Soo.... Look, in spite of my prints going toward my day-job, much of my interest in things photographic is also fueled by an excitement over  process. I'll bet that I've spent thousands of hours studying posted images, watching how-to videos, and reading books on everything from art criticism through color theory, lighting, and craft. 

So before firing up the P800 I took the last seven or so weeks to read and study fine art photographic printing. I also bit-the-bullet and subscribed to the Adobe Creative Cloud, which added to the learning curve since I was jumping from Photoshop 4! Without  LightRoom!! Heck, I can do what I imagine right now in PS4 along with the took-kit of filters I've accumulated. And Adobe Bridge has been a perfectly competent device for storing and filing my images. 

However, the books made it clear that the print engines built into PS-CC and LightRoom CC are powerfully more complex than PS4's. So I've gone through a library of study.

Here's where I've come so far... 

1.     √ Epson: The SureColor P800 Series Manual
2.     √ Lisa Snyder: The Challenge of WYSIWYG Printing, PhotoShop Magazine: January 2016, P. 54
3.     √ Rob Shepard:  New Epson Complete Guide to Digital Printing revised & updated 2011: Pixiq
4.     √ Martin Evening: Adobe Photoshop CC for Photographers 2016, Focal Press  pp. 671-694.
5.     √ Scott Kelby: The Adobe Photoshop Lightroom CC Book for Digital Photographers, New Riders
6.     √ Jeff Schewe:  The Digital Print: Preparing Images in Lightroom & Photoshop for Printing
7.     √ Uwe Steinmuller: Fine Art Printing for Photographers: Exhibition Quality Prints with Ink-Jet Printers
9.     √ Scott Kelby: 2015 ,  the Adobe Photoshop book for digital photographers, New Riders, Chapter 13 Pp 438-482

Epson, Adorama, and B&H all have a number of YouTube seminars led by impressive printers.  So I hunkered down weeknights and weekends (and two snow days) working toward my first P800 prints.

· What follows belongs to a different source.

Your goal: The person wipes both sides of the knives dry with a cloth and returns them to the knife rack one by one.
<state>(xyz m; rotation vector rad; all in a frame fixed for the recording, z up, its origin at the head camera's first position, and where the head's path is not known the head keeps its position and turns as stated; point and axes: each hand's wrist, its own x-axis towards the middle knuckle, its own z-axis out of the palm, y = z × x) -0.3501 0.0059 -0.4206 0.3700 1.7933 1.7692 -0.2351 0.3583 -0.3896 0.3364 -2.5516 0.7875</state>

Last week I made one. Onto Epson Premium 4X6" Glossy photo paper. It was murky, muddy, and didn't come close to my monitors' images. So... I calibrated all of my 5 monitors with a newly purchased DataColor Spyder5. 

Trying again, the color gamut was much wider, but the printed images were still considerably darker than the monitor images. Which brought me back to the books with special attention to color gamuts. AHAH! The images began to sparkle, and I moved up to 8X10" Epson Ultra Premium Glossy photo paper. Which is where I am now. In a few minutes I'm going to take that image atop this post (which I photographed at Christmas, but processed last  night**), to see if I can replicate in print the subtlety of its RGB color range. Then... 

Well, I purchased a sample pack of Epson's legendary Signature Worthy Archival Ink Jet Paper. It's worthwhile to goto www.epson.com and look at the videos they've posted on a number of these surfaces/weights/media papers, each featuring a different fine art photographer's work and thoughts on their favorite paper. 

How will this work out? Hmmmm... I'll letcha' know. K?
.
------
*Note, there is still a partial cleaning routine that the P800 does, which is an encouragement to segment printing so that first  all color work THEN all monotone printing is done separately to economize on ink. 

** That image up there was grabbed, hand-held at 300mm, with my Canon 7D with fill-light from a Christmas tree  across the room, with the main light flickering from a candle near to the girl's face.